Sa largeur d’esprit, sa tolérance pour les autres, viennent, non pas de
considérations morales, mais de ce sens de l’univers infini « qui n’a
ni début ni fin. » Autre infini : le temps. « Nous vivons
un moment de ce temps, que toute société se préoccupe de mesurer. » Quand il parle des philosophes du temps,
Saint Augustin, Bergson, il veut communiquer, moins les connaissances que le
plaisir de la connaissance, l’envie de comprendre.
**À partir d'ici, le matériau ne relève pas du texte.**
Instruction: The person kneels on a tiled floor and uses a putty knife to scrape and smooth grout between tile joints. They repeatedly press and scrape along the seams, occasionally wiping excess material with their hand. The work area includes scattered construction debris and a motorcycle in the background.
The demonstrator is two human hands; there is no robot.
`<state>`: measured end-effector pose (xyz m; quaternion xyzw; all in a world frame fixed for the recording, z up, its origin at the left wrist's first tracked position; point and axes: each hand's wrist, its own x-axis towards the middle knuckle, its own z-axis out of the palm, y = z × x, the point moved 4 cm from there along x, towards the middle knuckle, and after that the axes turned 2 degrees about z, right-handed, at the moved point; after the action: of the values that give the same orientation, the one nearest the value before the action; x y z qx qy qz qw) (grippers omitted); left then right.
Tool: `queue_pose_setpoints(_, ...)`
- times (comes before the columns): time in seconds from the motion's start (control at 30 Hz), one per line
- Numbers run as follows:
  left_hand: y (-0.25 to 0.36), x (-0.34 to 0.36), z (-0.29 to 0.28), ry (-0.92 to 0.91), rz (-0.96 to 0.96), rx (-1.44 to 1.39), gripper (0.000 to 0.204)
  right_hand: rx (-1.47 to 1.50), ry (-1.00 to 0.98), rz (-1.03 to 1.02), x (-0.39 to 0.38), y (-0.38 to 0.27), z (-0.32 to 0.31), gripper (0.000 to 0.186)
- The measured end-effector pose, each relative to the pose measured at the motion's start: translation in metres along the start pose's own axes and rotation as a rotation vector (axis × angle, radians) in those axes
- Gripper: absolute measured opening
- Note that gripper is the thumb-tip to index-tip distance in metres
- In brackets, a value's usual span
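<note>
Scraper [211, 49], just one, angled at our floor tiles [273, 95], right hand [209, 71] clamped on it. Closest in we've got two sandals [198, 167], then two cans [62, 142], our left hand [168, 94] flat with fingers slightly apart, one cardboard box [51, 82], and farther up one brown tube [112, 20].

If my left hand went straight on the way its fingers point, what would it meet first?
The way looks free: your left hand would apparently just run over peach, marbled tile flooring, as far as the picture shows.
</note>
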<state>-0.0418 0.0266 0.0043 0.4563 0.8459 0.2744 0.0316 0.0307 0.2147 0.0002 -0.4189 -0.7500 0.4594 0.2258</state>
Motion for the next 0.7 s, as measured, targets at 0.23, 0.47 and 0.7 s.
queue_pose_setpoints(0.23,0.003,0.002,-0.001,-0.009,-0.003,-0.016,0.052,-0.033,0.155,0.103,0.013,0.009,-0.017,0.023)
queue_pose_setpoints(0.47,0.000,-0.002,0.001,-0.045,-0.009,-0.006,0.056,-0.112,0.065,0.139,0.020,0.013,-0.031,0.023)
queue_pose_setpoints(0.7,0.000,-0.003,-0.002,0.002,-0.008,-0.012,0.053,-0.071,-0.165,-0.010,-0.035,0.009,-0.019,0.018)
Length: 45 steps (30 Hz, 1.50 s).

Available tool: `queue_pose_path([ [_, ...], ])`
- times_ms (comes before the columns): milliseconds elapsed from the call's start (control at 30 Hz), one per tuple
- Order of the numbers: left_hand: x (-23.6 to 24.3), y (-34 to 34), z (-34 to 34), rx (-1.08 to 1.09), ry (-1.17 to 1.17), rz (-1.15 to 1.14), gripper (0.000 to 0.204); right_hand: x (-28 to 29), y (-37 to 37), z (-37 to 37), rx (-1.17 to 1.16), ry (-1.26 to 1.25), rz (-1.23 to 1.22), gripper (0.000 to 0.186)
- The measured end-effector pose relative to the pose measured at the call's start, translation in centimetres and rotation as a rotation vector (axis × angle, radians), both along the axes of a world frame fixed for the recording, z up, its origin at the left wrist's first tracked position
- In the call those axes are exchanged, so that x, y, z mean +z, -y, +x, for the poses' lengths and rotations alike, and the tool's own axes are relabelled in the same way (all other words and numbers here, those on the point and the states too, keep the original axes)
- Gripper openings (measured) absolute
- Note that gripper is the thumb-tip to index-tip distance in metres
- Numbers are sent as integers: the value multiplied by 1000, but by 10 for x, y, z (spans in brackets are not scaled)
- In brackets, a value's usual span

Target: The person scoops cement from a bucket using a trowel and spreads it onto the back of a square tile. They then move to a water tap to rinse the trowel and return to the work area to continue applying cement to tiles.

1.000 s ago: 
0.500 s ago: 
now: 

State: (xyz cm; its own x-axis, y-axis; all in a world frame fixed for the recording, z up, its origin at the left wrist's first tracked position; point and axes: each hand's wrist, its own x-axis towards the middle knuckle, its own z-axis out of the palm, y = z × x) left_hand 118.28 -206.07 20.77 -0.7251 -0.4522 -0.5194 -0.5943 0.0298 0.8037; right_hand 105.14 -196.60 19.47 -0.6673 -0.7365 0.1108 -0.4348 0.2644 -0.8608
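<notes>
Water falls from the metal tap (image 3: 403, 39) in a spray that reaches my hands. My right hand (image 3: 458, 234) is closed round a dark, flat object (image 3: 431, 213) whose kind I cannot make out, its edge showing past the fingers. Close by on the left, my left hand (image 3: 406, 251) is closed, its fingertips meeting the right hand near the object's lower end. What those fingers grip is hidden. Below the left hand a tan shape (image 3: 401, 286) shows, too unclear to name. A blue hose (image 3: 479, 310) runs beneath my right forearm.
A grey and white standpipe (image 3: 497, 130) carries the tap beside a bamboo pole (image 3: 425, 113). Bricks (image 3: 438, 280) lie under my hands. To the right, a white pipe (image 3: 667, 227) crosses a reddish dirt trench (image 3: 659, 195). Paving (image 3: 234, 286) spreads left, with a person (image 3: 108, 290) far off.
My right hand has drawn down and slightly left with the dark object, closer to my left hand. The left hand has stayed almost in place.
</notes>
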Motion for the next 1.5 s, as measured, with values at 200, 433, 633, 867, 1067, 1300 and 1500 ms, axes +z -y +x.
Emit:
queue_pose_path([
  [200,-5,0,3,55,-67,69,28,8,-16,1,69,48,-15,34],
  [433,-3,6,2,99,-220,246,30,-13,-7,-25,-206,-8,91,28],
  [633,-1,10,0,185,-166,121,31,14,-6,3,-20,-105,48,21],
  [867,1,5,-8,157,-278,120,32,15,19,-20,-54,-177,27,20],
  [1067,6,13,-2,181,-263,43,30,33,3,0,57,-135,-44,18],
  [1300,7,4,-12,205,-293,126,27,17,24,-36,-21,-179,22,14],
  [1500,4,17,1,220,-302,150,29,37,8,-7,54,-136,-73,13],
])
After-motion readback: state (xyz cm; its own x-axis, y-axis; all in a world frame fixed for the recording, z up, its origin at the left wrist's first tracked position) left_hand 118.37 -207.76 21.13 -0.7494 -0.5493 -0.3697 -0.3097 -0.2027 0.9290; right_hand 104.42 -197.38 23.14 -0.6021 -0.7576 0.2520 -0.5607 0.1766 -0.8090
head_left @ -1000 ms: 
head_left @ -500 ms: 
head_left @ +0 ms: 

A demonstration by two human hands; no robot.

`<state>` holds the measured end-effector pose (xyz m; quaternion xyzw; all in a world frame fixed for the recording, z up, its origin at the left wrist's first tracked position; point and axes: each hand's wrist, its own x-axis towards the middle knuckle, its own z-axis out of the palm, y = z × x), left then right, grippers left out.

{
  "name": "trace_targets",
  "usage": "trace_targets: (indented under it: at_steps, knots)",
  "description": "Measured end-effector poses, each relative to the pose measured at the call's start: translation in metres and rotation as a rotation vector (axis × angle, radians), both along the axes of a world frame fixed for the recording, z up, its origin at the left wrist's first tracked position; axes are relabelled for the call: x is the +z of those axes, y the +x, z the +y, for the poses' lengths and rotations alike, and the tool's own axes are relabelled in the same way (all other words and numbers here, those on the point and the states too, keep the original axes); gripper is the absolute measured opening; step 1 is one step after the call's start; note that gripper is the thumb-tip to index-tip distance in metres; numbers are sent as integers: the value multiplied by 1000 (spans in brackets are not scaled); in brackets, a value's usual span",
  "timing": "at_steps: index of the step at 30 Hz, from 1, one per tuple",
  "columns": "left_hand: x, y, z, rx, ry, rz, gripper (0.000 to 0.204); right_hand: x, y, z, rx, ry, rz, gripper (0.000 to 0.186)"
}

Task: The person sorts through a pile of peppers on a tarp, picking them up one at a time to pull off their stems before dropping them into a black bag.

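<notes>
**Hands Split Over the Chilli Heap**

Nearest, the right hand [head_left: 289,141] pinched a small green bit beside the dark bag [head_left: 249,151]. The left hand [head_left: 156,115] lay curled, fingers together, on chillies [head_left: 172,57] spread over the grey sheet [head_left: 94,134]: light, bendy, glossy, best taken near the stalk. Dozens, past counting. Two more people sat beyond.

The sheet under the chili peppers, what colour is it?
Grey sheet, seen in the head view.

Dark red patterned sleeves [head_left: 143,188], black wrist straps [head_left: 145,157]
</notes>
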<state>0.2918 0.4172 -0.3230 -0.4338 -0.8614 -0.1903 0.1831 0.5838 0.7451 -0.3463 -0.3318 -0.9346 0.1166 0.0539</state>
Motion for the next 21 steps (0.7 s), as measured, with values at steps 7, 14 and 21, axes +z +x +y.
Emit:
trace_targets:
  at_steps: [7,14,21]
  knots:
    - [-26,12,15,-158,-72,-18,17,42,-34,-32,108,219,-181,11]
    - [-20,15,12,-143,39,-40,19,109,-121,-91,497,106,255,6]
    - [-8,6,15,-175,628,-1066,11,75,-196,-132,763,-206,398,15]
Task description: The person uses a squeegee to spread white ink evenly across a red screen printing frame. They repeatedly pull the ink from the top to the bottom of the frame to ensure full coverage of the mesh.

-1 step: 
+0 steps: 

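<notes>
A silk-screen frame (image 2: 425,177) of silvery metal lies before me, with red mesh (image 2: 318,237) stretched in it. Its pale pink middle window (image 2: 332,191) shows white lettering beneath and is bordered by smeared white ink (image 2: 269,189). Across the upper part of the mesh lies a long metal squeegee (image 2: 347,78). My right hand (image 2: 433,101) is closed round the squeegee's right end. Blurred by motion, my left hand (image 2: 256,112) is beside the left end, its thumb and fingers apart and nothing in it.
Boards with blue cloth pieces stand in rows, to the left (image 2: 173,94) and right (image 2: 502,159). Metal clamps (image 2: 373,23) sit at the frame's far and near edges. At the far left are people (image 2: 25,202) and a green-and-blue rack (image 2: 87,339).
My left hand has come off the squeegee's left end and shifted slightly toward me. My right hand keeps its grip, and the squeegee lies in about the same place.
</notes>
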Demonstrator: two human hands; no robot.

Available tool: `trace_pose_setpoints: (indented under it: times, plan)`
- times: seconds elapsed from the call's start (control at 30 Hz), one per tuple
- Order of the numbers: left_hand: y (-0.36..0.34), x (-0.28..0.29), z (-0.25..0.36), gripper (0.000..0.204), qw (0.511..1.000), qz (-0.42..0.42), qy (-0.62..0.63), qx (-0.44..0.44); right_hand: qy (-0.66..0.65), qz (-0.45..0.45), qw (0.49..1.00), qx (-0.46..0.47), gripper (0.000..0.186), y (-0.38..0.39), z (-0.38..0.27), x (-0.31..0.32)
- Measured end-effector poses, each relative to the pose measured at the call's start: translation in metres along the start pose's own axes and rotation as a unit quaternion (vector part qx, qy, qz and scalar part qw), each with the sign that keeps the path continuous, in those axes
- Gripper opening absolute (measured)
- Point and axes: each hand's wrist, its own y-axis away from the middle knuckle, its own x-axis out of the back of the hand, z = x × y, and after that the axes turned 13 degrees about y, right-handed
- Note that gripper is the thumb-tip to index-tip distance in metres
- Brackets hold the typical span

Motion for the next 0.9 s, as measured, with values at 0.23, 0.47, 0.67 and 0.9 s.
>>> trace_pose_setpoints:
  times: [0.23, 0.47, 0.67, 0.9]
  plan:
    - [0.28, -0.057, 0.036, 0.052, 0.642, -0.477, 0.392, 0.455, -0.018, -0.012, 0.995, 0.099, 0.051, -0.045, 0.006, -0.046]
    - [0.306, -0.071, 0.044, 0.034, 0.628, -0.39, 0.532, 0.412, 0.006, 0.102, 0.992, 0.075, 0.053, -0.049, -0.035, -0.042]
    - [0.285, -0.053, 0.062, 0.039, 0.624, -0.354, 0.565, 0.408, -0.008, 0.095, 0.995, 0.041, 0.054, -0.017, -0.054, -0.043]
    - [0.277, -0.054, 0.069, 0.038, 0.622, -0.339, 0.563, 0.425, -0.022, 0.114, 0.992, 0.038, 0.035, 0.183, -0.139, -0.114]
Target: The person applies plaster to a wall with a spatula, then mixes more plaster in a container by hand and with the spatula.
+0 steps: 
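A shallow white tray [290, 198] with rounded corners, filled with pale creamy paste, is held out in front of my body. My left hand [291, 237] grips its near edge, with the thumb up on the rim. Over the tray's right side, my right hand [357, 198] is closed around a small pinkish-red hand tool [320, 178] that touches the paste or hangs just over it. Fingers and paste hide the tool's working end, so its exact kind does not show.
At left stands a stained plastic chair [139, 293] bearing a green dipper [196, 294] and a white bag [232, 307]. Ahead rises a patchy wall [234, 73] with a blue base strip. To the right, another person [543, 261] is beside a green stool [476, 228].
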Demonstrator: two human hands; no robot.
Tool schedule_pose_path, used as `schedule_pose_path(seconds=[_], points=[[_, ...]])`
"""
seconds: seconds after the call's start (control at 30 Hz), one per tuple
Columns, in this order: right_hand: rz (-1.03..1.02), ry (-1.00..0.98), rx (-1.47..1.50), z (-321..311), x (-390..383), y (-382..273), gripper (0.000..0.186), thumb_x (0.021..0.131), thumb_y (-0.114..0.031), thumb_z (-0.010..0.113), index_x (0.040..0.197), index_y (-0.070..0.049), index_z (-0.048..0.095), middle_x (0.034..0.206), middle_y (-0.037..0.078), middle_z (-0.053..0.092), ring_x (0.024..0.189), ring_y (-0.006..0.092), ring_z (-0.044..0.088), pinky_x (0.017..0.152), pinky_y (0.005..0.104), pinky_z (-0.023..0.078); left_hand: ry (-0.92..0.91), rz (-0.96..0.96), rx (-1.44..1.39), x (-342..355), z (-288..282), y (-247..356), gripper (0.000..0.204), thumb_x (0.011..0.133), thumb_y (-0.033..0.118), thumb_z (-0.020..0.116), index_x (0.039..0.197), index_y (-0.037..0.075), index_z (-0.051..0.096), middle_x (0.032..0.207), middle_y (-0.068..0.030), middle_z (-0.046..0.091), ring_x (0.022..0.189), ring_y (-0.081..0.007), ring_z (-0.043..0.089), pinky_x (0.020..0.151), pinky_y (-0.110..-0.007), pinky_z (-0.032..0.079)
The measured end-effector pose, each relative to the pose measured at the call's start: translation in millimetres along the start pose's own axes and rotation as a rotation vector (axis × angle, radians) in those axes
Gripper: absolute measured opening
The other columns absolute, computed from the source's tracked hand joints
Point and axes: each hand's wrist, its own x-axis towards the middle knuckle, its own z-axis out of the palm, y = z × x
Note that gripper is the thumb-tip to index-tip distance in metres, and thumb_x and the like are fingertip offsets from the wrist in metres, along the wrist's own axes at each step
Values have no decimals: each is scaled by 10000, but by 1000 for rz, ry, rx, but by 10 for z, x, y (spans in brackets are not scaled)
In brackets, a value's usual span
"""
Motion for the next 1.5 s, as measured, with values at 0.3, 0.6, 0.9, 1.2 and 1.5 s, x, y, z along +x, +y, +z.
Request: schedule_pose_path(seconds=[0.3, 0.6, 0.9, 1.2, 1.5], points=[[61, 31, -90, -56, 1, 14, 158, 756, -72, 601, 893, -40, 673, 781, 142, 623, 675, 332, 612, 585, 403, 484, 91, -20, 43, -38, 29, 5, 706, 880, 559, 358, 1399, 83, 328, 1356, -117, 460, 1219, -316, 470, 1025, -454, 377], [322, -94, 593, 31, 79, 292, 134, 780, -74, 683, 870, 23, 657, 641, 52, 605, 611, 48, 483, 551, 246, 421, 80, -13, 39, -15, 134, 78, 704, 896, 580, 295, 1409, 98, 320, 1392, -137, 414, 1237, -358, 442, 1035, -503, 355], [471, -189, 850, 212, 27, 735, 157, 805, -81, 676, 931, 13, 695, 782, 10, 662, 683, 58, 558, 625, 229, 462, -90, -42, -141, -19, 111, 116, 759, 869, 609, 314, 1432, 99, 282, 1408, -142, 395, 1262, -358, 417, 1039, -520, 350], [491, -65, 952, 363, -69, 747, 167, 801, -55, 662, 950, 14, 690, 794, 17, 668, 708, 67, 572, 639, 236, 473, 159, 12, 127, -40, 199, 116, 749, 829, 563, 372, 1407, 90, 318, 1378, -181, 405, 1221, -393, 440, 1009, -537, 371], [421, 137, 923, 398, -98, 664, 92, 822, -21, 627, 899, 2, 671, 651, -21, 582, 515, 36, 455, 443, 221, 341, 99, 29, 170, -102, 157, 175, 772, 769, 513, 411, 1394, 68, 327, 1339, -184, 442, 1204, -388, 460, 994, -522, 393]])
Parlant de lui‑même, Pierre hausse souvent les épaules, marquant le peu
d’importance qu’il y attache par rapport à la vastitude qui nous entoure ;
mais qu’il évoque Aristarque de Samos (premier astronome à affirmer que la
Terre tourne autour du Soleil), ou le fonctionnement de son astrolabe, et
l’ironie disparaît. Sans en retenir la moitié, son auditeur est entraîné par
cette joie de savoir qui n’a pas été usée sur les bancs d’école. A côté de cet
amour, ses dix‑huit ans de conseiller municipal dans l’équipe Lefranc ne sont
pour lui qu’un détail.
Dieu ? La question reste ouverte. Mais de toute façon, « avant
que l’homme ne soit, il n’y avait pas de religion. »
Une recette pour échapper à l’étouffement du quotidien consiste à sortir
dans la rue ou dans son jardin la nuit, et regarder en haut. Au delà des
étoiles, rien, rien ne s’interpose entre le regard et la fin de l’espace – qui,
le rappelle Pierre Berriot, est sans fin.